• [Required work]:
Across all the entries, tally the lines holding the word "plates", and give the number by itself.

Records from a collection

────────────────────

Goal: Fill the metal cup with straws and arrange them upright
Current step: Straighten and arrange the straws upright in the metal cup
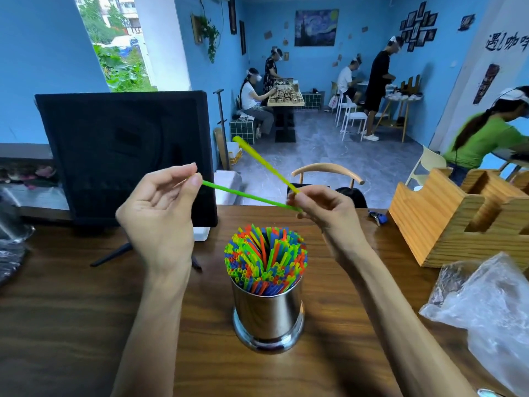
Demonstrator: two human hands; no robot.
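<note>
Holding two loose straws above the metal cup [267,310], ready for dropping in. Left hand [160,207] pinching one end of the green straw [246,195] between thumb and fingertips; right hand [323,207] pinching its other end together with the yellow straw [263,163], angled up and away. Standing near the middle of the counter [71,325], toward the front edge, directly under both hands, already packed with upright straws [266,259]. Probably separating the pair for feeding singly into the central gap. Lying at the right edge, a plastic bag [486,305], likely the supply.
</note>
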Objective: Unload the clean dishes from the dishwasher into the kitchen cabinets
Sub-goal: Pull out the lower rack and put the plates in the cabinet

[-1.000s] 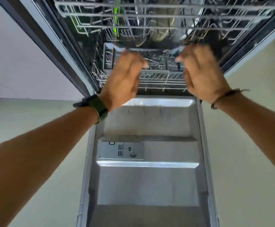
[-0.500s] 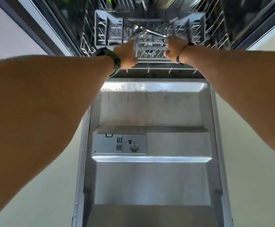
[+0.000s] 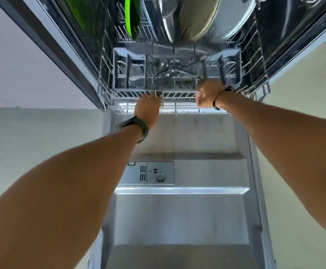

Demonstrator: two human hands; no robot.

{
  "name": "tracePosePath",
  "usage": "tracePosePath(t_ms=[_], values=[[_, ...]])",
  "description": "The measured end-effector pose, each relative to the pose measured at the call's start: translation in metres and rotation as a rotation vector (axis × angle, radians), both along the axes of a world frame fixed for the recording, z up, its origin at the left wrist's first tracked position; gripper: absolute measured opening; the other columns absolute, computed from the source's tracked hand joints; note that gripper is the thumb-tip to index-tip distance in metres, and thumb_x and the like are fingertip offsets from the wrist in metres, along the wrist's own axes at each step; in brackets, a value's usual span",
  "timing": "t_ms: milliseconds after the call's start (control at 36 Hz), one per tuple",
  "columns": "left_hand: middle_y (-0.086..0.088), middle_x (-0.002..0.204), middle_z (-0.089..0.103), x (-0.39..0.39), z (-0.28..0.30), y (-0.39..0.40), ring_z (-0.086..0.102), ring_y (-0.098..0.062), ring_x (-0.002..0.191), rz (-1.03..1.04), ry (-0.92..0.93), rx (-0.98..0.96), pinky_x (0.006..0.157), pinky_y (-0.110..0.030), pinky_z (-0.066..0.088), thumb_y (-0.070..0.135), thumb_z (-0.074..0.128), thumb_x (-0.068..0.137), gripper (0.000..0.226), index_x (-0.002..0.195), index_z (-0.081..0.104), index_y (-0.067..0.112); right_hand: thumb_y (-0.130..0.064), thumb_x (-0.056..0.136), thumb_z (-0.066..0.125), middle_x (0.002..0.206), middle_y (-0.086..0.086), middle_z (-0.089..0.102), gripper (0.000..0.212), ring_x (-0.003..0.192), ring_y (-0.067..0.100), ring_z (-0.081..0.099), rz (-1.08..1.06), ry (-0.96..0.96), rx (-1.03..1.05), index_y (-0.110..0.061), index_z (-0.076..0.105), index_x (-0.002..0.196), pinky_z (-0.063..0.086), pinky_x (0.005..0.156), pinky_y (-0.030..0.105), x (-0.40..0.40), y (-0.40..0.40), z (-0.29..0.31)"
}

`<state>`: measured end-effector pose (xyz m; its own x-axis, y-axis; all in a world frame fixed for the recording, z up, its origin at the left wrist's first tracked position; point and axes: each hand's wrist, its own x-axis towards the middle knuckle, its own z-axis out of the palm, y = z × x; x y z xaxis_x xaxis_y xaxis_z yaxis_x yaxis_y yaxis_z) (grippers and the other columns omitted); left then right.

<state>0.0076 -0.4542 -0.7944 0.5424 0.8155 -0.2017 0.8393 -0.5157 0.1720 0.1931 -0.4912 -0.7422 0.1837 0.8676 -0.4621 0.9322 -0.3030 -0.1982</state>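
The dishwasher stands open with its steel door (image 3: pixel 179 210) folded flat toward me. The lower wire rack (image 3: pixel 179 95) sits at the mouth of the tub. My left hand (image 3: pixel 147 108) and my right hand (image 3: pixel 207 94) both curl over the rack's front rail, about a hand's width apart. Behind the rail is a grey cutlery basket (image 3: pixel 129 71) with dark utensils lying in its middle. Further back stand a bright green plate (image 3: pixel 132 18), a beige plate (image 3: pixel 199 18) and a large steel pot (image 3: pixel 236 18), all blurred.
A detergent dispenser (image 3: pixel 150 172) is set into the door's inner face. A dark-edged pale cabinet panel (image 3: pixel 32 55) runs along the left of the dishwasher. Pale floor (image 3: pixel 303 94) lies on both sides of the door.
Both hands reached forward from above the door and closed on the lower rack's front rail. The rack and its dishes now appear nearer and larger.
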Motion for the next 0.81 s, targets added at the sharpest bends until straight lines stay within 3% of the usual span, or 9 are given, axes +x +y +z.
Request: tracePosePath(t_ms=[111, 194, 278, 472, 556, 806], values=[[-0.011, 0.127, 0.05, -0.015, 0.001, -0.045, 0.042, -0.029, 0.118, 0.048, 0.006, 0.008, 0.094, -0.038, 0.043, -0.006, 0.042, 0.086, 0.042, 0.127, 0.049, 0.005, -0.01, 0.091, 0.05, 0.113, 0.016, 0.064, 0.027, 0.106, 0.03, 0.061, 0.034, -0.013, -0.142, 0.0, 0.062, 0.113, 0.048, 0.075, 0.03, -0.015, -0.034, 0.003], [-0.01, 0.125, 0.052, -0.027, 0.004, -0.073, 0.045, -0.028, 0.118, 0.048, -0.008, 0.0, 0.097, -0.038, 0.041, -0.006, 0.036, 0.088, 0.043, 0.128, 0.048, 0.006, -0.016, 0.092, 0.048, 0.113, 0.015, 0.064, 0.029, 0.11, 0.029, 0.058, 0.054, -0.042, -0.177, -0.002, 0.064, 0.112, 0.047, 0.081, 0.029, -0.027, -0.061, 0.004], [-0.009, 0.123, 0.055, -0.042, 0.003, -0.098, 0.052, -0.027, 0.113, 0.032, -0.008, -0.039, 0.096, -0.039, 0.043, -0.006, 0.035, 0.089, 0.041, 0.125, 0.051, 0.008, -0.022, 0.09, 0.054, 0.09, 0.012, 0.065, 0.026, 0.104, 0.025, 0.062, 0.072, -0.036, -0.229, -0.006, 0.07, 0.104, 0.045, 0.069, 0.023, -0.036, -0.086, -0.001], [-0.008, 0.12, 0.058, -0.068, 0.006, -0.167, 0.054, -0.028, 0.11, 0.078, -0.031, -0.119, 0.089, -0.034, 0.039, -0.006, 0.041, 0.084, 0.042, 0.121, 0.054, 0.009, -0.013, 0.092, 0.049, 0.108, 0.019, 0.065, 0.025, 0.103, 0.029, 0.061, -0.054, 0.02, -0.221, 0.005, 0.06, 0.105, 0.043, 0.073, 0.024, -0.062, -0.151, -0.013], [-0.005, 0.119, 0.059, -0.081, 0.006, -0.197, 0.056, -0.024, 0.107, 0.091, -0.052, -0.153, 0.089, -0.03, 0.041, -0.006, 0.04, 0.085, 0.043, 0.122, 0.053, 0.011, -0.015, 0.094, 0.045, 0.121, 0.021, 0.059, 0.031, 0.115, 0.032, 0.054, -0.072, 0.033, -0.25, 0.004, 0.057, 0.116, 0.045, 0.088, 0.029, -0.071, -0.181, -0.018], [-0.002, 0.119, 0.059, -0.112, 0.01, -0.273, 0.056, -0.022, 0.103, 0.135, -0.068, -0.288, 0.09, -0.028, 0.038, -0.011, 0.039, 0.081, 0.046, 0.118, 0.055, 0.012, -0.018, 0.097, 0.041, 0.125, 0.017, 0.057, 0.033, 0.118, 0.03, 0.051, -0.034, 0.117, -0.411, 0.003, 0.055, 0.119, 0.043, 0.094, 0.031, -0.097, -0.258, -0.023]])
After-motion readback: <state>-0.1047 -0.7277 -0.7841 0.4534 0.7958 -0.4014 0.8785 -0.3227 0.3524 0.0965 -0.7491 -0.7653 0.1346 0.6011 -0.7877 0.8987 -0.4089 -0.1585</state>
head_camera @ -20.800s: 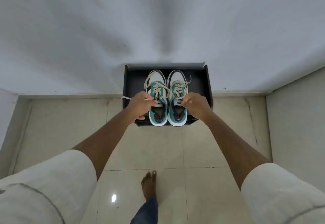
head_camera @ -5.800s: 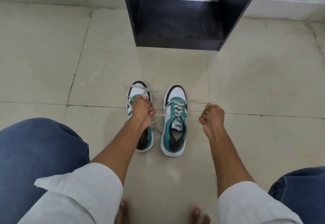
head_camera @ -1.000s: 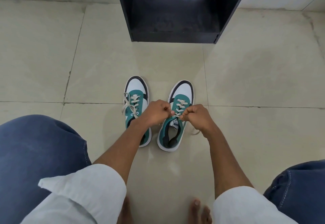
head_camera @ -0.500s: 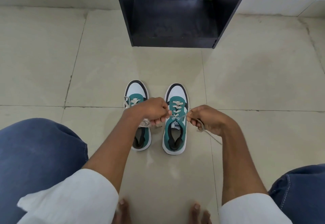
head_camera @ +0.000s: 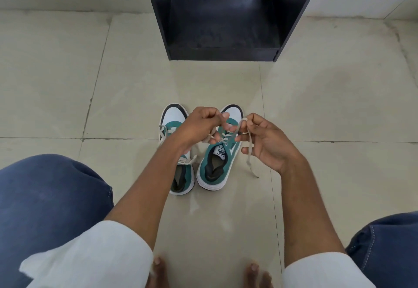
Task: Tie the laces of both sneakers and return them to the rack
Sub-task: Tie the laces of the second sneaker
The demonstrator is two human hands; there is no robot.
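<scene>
Two teal and white sneakers stand side by side on the tiled floor, toes pointing at the rack. The left sneaker (head_camera: pixel 175 120) is partly hidden under my left forearm, and its cream laces hang loose at the side. Above the right sneaker (head_camera: pixel 217 167) my left hand (head_camera: pixel 199 127) pinches one lace end. My right hand (head_camera: pixel 267 140) holds the other lace (head_camera: pixel 248 152), looped over its fingertips, with the free end dangling toward the floor. Both hands hover over the right sneaker's tongue.
The black shoe rack (head_camera: pixel 224 14) stands against the wall straight ahead, its lower shelf bare. My knees in blue jeans frame the lower left and right, and my bare toes (head_camera: pixel 158 265) show at the bottom edge.
Both hands have lifted slightly and spread apart over the right sneaker. The right hand now has the lace looped over its fingers, with the end hanging down.
</scene>
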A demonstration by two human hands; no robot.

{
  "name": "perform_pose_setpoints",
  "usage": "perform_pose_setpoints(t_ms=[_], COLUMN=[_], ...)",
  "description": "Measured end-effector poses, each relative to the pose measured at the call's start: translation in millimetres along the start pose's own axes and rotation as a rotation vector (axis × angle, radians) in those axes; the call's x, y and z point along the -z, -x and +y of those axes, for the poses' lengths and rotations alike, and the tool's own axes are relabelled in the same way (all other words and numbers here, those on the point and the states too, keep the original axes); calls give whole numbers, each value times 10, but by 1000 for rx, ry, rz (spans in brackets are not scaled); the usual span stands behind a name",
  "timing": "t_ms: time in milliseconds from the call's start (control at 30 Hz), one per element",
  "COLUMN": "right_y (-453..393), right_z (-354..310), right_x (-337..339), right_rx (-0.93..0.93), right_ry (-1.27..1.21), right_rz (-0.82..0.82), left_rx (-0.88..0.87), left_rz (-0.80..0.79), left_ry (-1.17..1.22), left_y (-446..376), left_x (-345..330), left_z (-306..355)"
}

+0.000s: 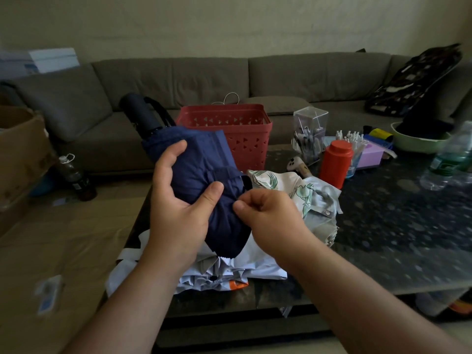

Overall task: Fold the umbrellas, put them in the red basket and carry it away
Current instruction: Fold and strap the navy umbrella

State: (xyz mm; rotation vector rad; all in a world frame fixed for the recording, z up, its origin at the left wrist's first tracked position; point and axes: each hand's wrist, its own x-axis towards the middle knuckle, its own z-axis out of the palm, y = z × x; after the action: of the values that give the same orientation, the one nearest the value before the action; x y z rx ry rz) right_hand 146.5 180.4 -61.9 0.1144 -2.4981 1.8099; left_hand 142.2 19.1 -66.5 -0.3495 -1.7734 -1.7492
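Above counter [383,226], centre: left hand [178,200] grips navy umbrella [201,164]; right hand [265,213] fingers pinch its strap. Red basket [229,123] at 12 o'clock; floral umbrella [301,192] at 3. Advice: keep canopy squeezed, wrap strap snugly.

Home living room. Long grey-brown sofa [229,77] runs along the far wall, dark speckled coffee table [396,226] in front of it. Household clutter on the table: red canister [335,163], clear pen holder [309,131], green bowl [419,145], water bottle [449,159]. Cardboard box [20,154] and boxed item at far left, patterned bag [413,80] on the sofa's right end.
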Motion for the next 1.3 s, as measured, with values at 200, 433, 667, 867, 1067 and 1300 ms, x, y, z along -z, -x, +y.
perform_pose_setpoints(t_ms=[200, 433, 667, 867, 1067, 1300], right_y=[-39, -25, -54, -44, -78, -163], right_z=[47, 58, 84, -98, -34, 121], right_x=[31, 79, 61, 340, 302, 203], right_rx=[97, 103, 184, 293, 319, 151], right_ry=[209, 202, 417, 159, 303, 189], right_rz=[-28, -129, -73, 120, 88, 13], left_rx=[-2, -5, 23, 114, 85, 125], left_rz=[37, 15, -32, -61, -186, -299], left_ry=[-50, -98, -71, 25, -80, -54], left_y=[19, 13, 9, -23, 40, 106], left_x=[-8, 26, 19, 61, 36, -34], left_z=[-5, 10, -21, -38, -13, 43])
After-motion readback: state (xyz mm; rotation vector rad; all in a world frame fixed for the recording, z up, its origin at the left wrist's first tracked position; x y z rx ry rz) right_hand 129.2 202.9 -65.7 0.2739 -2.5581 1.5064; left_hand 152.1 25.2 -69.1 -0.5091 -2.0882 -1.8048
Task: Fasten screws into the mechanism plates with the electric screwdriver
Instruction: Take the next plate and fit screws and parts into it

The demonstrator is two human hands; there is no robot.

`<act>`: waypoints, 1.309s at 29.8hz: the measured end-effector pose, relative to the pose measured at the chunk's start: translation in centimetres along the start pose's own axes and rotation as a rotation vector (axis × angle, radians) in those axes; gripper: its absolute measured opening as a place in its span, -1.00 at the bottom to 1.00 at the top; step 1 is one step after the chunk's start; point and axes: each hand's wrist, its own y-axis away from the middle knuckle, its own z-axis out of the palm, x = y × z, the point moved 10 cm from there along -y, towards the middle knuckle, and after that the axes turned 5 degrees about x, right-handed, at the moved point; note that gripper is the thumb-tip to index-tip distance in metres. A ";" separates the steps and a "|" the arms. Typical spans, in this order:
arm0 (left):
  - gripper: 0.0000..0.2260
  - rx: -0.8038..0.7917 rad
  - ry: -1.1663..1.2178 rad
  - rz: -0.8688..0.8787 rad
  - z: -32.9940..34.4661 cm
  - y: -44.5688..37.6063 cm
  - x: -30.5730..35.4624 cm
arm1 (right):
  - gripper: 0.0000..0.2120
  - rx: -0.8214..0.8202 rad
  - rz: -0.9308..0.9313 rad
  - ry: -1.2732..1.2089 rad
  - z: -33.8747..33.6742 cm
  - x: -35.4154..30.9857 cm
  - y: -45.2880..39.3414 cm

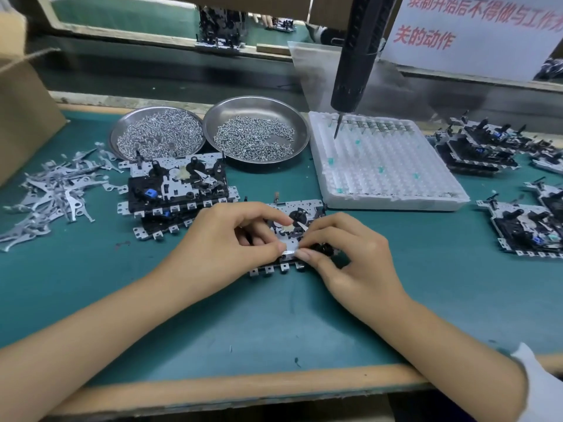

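Green-topped workbench (pixel 213 330) with wooden edge, cardboard box (pixel 21 117) at left, white notice (pixel 475 35) behind

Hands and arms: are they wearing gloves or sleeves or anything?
No gloves, rings or watch. The left hand and right hand are bare, and so are both forearms. Only a white sleeve edge shows, high on the right arm.

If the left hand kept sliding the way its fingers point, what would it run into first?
Probably the right hand's fingertips: the left hand points right across the mechanism plate, and both pinch the same small metal piece.
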 end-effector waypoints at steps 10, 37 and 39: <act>-0.80 -0.003 -0.047 0.044 0.0 0.1 -0.2 | -0.82 0.044 0.255 -0.211 -0.4 2.2 -0.2; -0.73 0.209 -0.641 -0.365 -16.7 -10.1 -7.3 | -0.68 -0.338 0.217 0.362 8.5 5.2 -13.3; -0.80 0.230 -0.650 -0.368 -16.7 -10.4 -7.3 | -0.77 -0.359 0.269 0.388 8.7 6.0 -13.7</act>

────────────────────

• [Answer area]:
2